生涯最後の日まで音楽愛によって彩られていた先生の人生には、華やかなステージのスポットライトを浴びる反面、不治の病で苦しむ愛おしいお嬢さんへのいたわりと不安が常に同居していました。
芸術に対する真摯な姿、ゆるぎない音楽性を追求する姿、またそれを後進の指導で厳しくも愛情を添えることを忘れずに伝える姿。そのすべてが先生のスタイルでした。

オーケストラを退団したその日。「燕尾服とはおさらば!」と長年着慣れていた燕尾服を脱ぎ捨てタートルネックの白いセーターでソロ活動を開始。その斬新でユニークな衣装と卓越した演奏技術、それに勝る音楽性とその豊かな表現力。どれをとっても非の打ちどころのない先生の演奏は多くのファンを魅了し、コントラバスの世界だけではなく音楽界を大きく変えていく存在となって行きました。
1970年代の話ですから、本当にコントラバスのソロコンサートがなかった時代です。それでもコントラバスの為の作品が多く残っていることを考えると、それぞれの時代にも名手が居たからに違いありません。古典時代にもロマン派時代にも多くのソロ作品や協奏曲が書き残されています。それを一般の聴衆が感動する作品として知らしめたのがルードビッヒ・シュトライヒャーと言えるでしょう。
1966年からウィーンフィルでの演奏だけでなく、ウィーン国立音大(通称)で教えるようになってからは世界中から生徒たちが集まってきました。演奏活動もさらに忙しくなり、ピアニストのノーマン・シェトラとのコンビで日本にも訪れ、オーケストラとの共演の他レコーディングも積極的に行いました。

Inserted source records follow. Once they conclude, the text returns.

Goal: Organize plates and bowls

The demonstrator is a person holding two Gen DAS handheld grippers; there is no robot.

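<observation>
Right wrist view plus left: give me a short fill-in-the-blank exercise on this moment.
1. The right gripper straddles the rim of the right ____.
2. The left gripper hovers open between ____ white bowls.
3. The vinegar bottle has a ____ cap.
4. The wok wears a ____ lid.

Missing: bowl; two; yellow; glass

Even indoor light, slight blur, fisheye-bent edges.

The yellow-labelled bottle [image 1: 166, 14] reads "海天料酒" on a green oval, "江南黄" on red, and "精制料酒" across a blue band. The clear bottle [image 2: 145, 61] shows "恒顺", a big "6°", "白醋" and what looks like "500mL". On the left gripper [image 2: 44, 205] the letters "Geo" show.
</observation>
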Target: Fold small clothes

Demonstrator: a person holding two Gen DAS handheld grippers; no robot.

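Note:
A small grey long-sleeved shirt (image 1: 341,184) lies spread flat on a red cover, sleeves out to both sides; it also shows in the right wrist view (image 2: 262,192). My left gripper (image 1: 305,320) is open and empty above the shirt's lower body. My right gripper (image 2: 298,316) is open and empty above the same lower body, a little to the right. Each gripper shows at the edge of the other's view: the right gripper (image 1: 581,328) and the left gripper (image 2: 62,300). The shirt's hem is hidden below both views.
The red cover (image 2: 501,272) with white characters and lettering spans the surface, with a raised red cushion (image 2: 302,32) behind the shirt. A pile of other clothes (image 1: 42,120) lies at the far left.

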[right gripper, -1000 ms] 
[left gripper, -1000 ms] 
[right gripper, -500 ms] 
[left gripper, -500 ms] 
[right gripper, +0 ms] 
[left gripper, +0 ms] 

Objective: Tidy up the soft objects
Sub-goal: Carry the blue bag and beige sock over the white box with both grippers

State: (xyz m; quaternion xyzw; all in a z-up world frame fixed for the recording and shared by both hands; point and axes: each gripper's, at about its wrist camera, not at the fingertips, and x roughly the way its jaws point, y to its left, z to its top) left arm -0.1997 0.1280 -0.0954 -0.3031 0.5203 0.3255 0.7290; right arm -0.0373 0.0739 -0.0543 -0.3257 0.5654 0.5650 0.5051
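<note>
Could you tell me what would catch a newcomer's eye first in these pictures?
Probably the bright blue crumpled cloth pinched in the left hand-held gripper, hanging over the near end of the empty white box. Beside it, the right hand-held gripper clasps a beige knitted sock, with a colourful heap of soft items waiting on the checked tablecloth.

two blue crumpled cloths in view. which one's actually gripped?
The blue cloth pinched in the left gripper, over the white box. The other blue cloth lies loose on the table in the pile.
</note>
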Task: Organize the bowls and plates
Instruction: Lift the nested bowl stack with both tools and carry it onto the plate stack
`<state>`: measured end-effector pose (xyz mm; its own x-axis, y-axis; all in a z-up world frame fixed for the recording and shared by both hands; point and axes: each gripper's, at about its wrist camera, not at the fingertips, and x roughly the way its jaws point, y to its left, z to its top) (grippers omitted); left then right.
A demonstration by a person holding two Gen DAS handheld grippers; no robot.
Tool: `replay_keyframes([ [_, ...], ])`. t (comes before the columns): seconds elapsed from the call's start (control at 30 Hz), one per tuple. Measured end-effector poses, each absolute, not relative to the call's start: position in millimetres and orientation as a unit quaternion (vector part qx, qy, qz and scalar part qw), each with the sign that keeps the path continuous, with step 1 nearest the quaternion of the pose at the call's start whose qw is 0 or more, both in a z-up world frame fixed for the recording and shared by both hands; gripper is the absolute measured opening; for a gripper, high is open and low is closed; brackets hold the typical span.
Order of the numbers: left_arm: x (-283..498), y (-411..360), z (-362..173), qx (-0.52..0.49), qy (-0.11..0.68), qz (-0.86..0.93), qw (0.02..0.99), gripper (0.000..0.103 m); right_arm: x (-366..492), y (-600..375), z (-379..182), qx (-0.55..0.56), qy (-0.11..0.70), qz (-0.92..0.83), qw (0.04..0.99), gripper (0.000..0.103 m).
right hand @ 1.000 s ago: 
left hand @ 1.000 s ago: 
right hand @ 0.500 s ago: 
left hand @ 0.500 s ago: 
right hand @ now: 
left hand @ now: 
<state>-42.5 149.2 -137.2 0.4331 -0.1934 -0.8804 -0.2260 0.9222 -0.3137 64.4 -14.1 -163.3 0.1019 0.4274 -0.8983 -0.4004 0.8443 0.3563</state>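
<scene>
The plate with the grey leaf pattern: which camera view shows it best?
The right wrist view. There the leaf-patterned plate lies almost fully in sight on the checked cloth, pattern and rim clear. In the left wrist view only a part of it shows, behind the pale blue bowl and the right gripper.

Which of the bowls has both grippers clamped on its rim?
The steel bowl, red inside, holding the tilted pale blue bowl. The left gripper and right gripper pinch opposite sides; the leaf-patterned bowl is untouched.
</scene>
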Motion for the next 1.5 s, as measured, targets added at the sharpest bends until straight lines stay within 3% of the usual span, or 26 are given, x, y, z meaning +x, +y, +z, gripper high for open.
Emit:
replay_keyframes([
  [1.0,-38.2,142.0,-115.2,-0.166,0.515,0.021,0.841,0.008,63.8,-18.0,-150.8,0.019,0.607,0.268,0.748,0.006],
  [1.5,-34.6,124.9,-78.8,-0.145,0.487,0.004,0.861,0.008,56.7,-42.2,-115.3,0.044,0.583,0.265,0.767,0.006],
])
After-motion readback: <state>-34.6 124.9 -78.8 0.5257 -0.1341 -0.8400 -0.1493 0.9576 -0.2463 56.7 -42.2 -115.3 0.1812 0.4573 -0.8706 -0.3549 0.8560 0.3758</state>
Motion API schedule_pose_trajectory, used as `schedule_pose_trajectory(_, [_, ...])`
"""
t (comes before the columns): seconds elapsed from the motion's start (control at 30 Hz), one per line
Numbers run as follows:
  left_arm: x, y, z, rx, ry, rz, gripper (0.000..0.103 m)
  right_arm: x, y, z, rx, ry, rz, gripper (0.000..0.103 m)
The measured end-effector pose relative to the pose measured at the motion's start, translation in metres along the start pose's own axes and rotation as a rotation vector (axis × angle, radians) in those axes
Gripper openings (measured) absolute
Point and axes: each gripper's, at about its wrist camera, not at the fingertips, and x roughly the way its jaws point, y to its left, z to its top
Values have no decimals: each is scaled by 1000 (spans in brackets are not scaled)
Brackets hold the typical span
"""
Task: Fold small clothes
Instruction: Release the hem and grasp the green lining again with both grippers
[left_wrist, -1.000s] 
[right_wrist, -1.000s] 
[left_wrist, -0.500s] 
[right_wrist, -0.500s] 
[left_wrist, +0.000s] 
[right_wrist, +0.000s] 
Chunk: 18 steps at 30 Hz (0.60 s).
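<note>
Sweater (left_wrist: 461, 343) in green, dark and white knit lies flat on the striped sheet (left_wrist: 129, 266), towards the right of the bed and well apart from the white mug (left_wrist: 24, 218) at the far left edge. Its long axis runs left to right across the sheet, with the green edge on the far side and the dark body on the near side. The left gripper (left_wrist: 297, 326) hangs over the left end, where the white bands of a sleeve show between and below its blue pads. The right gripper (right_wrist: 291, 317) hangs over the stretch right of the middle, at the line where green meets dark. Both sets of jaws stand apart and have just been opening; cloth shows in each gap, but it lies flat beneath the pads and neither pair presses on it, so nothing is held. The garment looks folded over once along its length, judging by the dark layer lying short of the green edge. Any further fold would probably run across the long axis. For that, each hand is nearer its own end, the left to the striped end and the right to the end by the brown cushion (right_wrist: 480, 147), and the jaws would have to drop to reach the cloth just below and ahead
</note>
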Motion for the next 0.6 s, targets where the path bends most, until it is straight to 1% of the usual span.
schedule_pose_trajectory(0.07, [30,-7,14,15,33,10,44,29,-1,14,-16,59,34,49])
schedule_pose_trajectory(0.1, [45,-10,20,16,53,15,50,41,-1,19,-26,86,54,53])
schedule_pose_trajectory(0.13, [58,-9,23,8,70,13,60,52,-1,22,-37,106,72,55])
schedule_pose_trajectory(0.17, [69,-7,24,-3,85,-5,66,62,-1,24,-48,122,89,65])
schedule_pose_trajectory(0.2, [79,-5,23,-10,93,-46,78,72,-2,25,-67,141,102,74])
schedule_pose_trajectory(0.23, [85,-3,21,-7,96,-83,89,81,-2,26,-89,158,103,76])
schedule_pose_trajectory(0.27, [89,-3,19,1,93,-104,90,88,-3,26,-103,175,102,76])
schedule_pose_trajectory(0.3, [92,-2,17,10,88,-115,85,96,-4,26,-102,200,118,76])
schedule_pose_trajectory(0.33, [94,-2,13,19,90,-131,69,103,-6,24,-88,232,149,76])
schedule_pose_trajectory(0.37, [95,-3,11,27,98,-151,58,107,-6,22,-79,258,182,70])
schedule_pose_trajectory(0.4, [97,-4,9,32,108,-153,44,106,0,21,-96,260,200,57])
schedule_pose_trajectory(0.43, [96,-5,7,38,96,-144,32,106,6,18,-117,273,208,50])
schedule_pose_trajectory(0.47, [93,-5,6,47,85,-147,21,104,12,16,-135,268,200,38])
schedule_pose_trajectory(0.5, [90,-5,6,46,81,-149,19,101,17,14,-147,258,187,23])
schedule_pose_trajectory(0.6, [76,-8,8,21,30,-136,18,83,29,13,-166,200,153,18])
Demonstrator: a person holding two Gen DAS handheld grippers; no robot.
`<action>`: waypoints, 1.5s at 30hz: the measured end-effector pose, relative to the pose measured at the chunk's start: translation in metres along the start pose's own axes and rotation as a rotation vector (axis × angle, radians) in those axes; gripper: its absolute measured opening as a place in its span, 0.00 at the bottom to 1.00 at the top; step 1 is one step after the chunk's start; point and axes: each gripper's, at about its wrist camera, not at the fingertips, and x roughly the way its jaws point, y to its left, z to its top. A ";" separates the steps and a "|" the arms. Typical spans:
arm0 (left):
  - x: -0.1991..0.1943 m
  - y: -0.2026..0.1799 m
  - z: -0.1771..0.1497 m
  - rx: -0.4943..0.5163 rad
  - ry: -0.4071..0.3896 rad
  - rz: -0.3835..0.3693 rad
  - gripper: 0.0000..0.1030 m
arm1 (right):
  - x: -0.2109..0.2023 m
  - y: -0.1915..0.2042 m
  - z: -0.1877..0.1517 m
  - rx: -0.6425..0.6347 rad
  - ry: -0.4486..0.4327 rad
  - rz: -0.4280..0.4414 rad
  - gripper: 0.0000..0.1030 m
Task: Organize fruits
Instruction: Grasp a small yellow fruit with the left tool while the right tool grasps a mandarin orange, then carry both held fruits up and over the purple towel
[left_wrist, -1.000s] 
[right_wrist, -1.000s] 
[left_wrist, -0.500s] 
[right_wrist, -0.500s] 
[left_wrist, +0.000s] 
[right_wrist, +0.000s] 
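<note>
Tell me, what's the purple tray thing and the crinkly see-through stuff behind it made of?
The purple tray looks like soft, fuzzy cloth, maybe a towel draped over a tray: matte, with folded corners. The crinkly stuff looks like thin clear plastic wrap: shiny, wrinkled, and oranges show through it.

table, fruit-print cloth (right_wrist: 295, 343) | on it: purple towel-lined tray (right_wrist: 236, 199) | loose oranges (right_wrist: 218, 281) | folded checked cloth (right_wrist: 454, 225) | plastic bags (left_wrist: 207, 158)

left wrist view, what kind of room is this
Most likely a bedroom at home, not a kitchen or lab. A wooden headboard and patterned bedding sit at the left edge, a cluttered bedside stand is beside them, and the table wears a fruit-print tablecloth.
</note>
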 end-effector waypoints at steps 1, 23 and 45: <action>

私は個人的にシュトライヒャー先生と親しくさせてもらっていたおかげで、先生のご自宅にも度々お邪魔し、奥様お手製の美味しいパウンドケーキを頂いたり先生ご自身の演奏を「at Home」で本当にリラックスした表情で弾いてくださったことなど思い出がたくさんあります。また、来日の時には必ず我が家に立ち寄って、コントラバスの生徒さんたちへの熱心な指導も毎回行い、演奏も惜しみなくしてくれました。シューベルトの『鱒』全楽章を共演させていただいたことが大切な宝物となっています。

学校から帰ったときに見つけた先生に一目散で駆け寄って行った当時小3の縁先生との写真をご自身が大きく引き伸ばして手紙を付けて送ってくださったり(左下の写真は)私たちが訪問した際に予定より10分早く着いたので外で写真を撮りながら時間をつぶしていたら中から「待っていたよ。早く入って!」とご夫妻で出て来られたり、、、
晩年は「弾くべきコントラバスのソロ作品は全て弾いた。あとは自宅で歌曲を心に秘めてメロディーを奏でることが最後の愉しみだ」とシューマンの歌曲集をひとつひとつ取り上げては弾かれていました。
先生の名前は生き続け、その美しいメロディと音色は先生を語り継ぐ人たち(弟子たち)によって次世代に継承して行って欲しいと願っています。